What you should do ->
Restate verbatim the span of lines below between the line with "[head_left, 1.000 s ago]" and the line with "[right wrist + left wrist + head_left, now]", including those two lines, and only that span.

Dataset content ->
§

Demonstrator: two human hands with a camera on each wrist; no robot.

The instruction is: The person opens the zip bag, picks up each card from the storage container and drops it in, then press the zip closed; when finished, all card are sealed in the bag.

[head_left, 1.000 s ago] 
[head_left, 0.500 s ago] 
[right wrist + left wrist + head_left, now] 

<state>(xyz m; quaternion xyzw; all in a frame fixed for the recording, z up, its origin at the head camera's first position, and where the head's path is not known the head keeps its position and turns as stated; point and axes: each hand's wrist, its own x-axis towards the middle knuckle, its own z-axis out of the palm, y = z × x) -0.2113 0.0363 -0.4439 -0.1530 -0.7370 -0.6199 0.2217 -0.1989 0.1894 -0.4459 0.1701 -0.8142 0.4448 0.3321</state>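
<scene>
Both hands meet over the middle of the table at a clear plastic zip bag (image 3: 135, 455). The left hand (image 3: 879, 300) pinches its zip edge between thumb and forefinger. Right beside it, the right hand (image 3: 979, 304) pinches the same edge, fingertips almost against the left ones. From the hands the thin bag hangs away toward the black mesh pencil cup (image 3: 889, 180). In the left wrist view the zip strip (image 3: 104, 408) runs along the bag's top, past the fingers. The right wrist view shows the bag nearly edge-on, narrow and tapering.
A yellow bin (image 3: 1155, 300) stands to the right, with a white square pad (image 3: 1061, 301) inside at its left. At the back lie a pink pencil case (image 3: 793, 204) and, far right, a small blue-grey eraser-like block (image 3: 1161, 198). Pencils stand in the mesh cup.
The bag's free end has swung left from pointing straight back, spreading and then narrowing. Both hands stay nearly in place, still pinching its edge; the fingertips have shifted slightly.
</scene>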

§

Written response ->
[head_left, 1.000 s ago] 
[head_left, 0.500 s ago] 
[right wrist + left wrist + head_left, now] 

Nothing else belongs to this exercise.